He was also found in possession of £8,835 pounds in cash. He was charged and remanded on
bail by the Magistrate’s Court. Despite this on 9th July when his
premises were searched he was found in possession of a small amount of cannabis
and 24.2 grams of heroin with a street value of some £7,260. He has pleaded guilty to
possession with intent to supply this heroin.
2.
Mr.
Chapman began his mitigation by attacking the starting point of nine years
suggested by the Crown. He referred
the Court to the case of Whyte -v- A.G. (17th March, 1999) Jersey
Unreported, CofA. In that
case he had sought to persuade the Court of Appeal that the case of Campbell
& Ors-v-A.G. (1995) JLR 136 CofA., was wrong in rejecting the approach
of the English Courts as set out in R-v-Aranguren (1995) 16 Cr. App. R.

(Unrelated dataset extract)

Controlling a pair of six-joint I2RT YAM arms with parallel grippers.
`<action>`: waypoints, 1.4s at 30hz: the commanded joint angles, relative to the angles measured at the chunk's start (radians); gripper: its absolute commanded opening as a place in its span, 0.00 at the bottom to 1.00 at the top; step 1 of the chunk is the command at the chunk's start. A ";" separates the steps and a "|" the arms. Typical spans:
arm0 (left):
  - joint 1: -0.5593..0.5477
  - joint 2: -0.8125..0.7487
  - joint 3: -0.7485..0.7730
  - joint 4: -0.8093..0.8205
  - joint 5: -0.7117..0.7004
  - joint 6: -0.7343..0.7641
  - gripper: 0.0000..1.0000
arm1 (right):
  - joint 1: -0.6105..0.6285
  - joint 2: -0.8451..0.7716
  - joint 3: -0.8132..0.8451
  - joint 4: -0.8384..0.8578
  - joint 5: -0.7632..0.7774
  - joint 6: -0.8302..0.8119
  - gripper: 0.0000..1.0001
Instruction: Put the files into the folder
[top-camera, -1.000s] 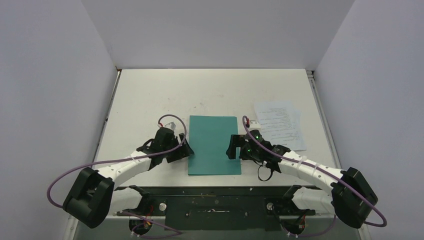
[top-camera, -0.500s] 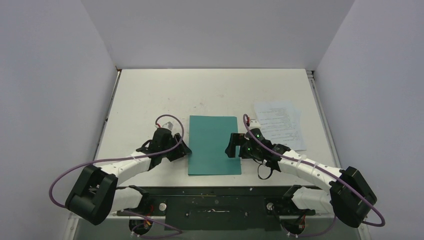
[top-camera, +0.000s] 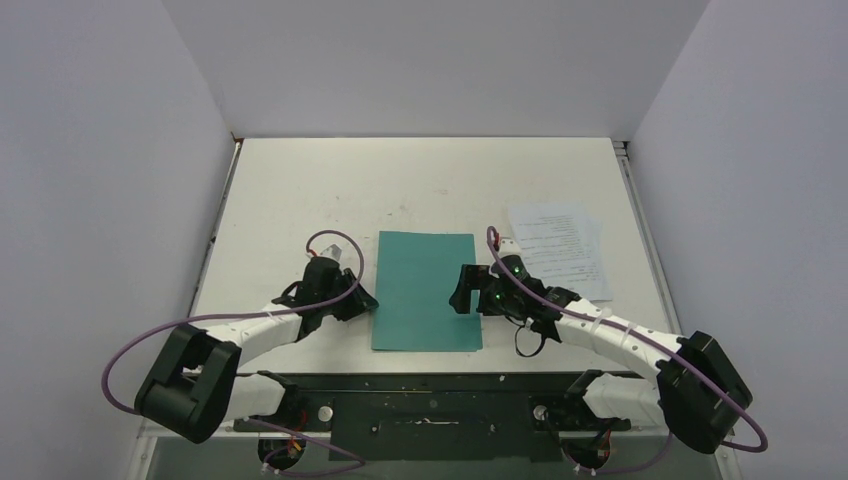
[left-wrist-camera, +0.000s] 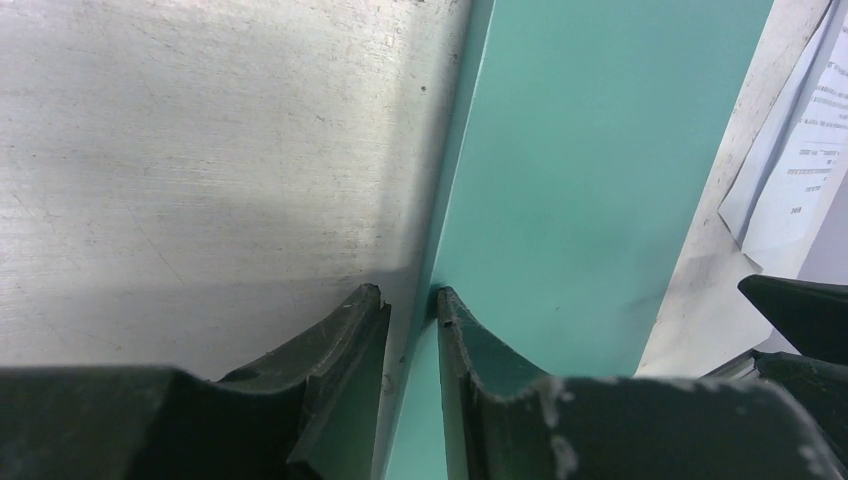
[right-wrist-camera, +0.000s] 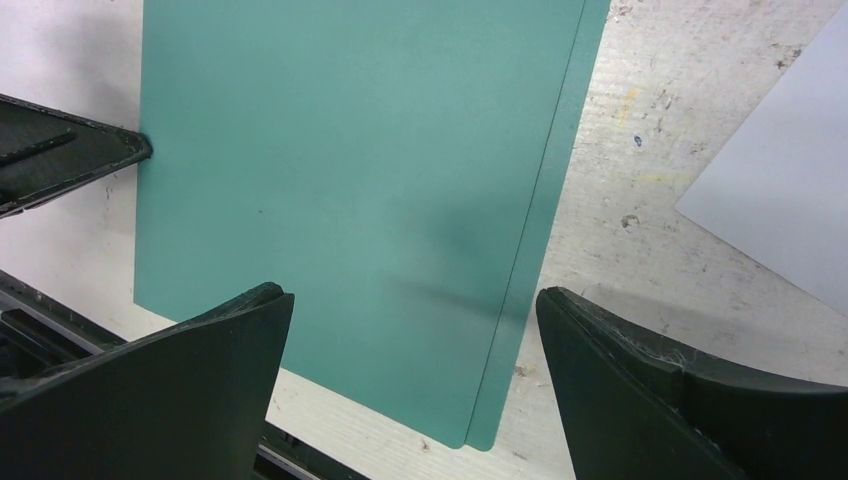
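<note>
The teal folder (top-camera: 425, 290) lies closed on the table between my two grippers. My left gripper (top-camera: 365, 300) is at its left edge. In the left wrist view that edge of the folder (left-wrist-camera: 590, 150) runs into the narrow gap of the left gripper (left-wrist-camera: 410, 295); the right finger rests on the teal card and a sliver of table shows beside the left finger. My right gripper (top-camera: 462, 290) hovers wide open over the folder's right edge (right-wrist-camera: 340, 170), nothing between its fingers (right-wrist-camera: 410, 300). The files (top-camera: 560, 250) lie as white printed sheets to the right of the folder.
The black rail of the arm bases (top-camera: 430, 385) runs along the near table edge just below the folder. White walls enclose the table on three sides. The files' corner (right-wrist-camera: 790, 200) lies close to the right gripper.
The left gripper's jaws have narrowed around the folder's left edge. The folder's near left corner has shifted slightly left. The right gripper has stayed put, open.
</note>
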 joint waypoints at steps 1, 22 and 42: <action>0.018 0.045 -0.046 -0.102 -0.072 0.023 0.21 | -0.011 0.030 0.009 0.085 -0.026 0.013 0.98; 0.029 0.084 -0.041 -0.113 -0.096 0.015 0.06 | -0.048 0.190 -0.031 0.279 -0.098 0.052 0.97; 0.028 0.107 -0.027 -0.121 -0.103 0.018 0.00 | -0.065 0.181 -0.138 0.437 -0.198 0.097 0.73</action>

(S) 211, namely, that the Courts should measure the quantity of drugs by
reference to weight and purity.
3.
The Court
of Appeal in Whyte rejected that submission and adhered to the test laid
down in Campbell but the Court went
on to say:
"We are quite clear in our
view that the relative purity of the drug is still bound to be a relevant
consideration, for example in assessing its street value and there never was
any intention that the purity of the drug should or indeed could ever be wholly
excluded."
4.
We
entirely accept that approach but purity is only one aspect of the matter. Indeed, in Jersey it may not be as
significant as in England where the Courts are frequently dealing with large
hauls of drugs worth millions of pounds. In such cases there is a real
likelihood of the cutting, or dilution, of pure quantities of heroin. In Jersey we deal with comparatively
modest amounts by comparison.
They are much less likely to be cut and even if they are cut the
difference in value is unlikely to be very material. Nevertheless the Court will have
regard to purity and give it such weight as is justified by the circumstances
of the particular case.
5.
Mr.
Chapman then referred to the case of A.G-v-Trinidade (20th July, 2000)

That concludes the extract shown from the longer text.